- **What you should do**: Return, exactly as written, every line from the first line of the data below through the line that contains "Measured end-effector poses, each".

======== Source material

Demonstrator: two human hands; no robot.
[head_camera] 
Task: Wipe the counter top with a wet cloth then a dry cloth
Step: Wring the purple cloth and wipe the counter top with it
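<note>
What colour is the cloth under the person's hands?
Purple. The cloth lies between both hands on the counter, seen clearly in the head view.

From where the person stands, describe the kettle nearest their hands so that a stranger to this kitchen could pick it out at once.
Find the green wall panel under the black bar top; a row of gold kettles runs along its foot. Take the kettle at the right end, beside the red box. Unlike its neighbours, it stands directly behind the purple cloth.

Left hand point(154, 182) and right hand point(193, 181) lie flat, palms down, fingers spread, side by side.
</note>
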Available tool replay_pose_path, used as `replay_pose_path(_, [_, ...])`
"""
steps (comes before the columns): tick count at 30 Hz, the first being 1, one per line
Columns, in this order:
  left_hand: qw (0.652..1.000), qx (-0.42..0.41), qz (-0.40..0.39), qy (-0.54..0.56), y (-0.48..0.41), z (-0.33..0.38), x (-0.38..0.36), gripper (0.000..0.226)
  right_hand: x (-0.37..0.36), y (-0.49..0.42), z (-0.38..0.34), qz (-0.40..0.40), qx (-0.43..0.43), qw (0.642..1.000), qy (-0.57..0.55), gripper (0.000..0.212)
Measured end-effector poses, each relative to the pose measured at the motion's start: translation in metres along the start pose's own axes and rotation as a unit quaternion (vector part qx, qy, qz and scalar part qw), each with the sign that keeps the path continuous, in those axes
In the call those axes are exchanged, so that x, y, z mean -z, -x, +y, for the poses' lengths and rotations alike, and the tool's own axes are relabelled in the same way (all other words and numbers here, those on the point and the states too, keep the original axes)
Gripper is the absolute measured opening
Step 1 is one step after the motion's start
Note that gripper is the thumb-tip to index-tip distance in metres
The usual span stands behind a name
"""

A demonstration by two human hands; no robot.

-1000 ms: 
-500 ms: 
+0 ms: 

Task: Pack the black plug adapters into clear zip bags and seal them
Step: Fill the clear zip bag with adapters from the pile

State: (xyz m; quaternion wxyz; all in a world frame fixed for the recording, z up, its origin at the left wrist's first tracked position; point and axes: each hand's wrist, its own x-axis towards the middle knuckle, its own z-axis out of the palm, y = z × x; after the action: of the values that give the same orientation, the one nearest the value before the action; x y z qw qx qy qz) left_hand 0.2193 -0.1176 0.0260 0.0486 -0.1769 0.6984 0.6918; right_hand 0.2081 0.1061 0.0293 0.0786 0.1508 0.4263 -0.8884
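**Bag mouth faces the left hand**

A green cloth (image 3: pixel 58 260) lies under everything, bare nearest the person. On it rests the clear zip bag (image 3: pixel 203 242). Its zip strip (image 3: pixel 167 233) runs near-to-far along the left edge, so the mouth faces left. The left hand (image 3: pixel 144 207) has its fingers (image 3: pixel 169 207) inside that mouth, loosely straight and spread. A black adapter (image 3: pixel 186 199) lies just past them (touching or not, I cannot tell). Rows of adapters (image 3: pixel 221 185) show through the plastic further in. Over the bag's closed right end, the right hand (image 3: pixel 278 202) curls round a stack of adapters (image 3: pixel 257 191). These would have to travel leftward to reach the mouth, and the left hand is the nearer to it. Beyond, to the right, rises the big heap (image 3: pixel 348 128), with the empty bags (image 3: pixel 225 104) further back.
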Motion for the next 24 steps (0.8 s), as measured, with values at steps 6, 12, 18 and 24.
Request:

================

- **Exercise result**:
Demonstrator: two human hands; no robot.
[head_camera] 
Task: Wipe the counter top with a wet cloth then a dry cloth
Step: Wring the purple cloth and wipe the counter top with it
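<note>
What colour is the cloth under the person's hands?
Purple. The cloth lies between both hands on the counter, seen clearly in the head view.

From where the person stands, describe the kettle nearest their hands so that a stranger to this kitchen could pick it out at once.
Find the green wall panel under the black bar top; a row of gold kettles runs along its foot. Take the kettle at the right end, beside the red box. Unlike its neighbours, it stands directly behind the purple cloth.

Left hand point(154, 182) and right hand point(193, 181) lie flat, palms down, fingers spread, side by side.
</note>
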Available tool replay_pose_path, used as `replay_pose_path(_, [_, ...])`
"""
steps (comes before the columns): tick count at 30 Hz, the first being 1, one per line
Columns, in this order:
  left_hand: qw (0.652..1.000), qx (-0.42..0.41), qz (-0.40..0.39), qy (-0.54..0.56), y (-0.48..0.41), z (-0.33..0.38), x (-0.38..0.36), gripper (0.000..0.226)
  right_hand: x (-0.37..0.36), y (-0.49..0.42), z (-0.38..0.34), qz (-0.40..0.40), qx (-0.43..0.43), qw (0.642..1.000), qy (-0.57..0.55), gripper (0.000..0.212)
Measured end-effector poses, each relative to the pose measured at the motion's start: translation in metres along the start pose's own axes and rotation as a unit quaternion (vector part qx, qy, qz and scalar part qw), each with the sign that keeps the path continuous, in those axes

There's nothing left to add to the answer.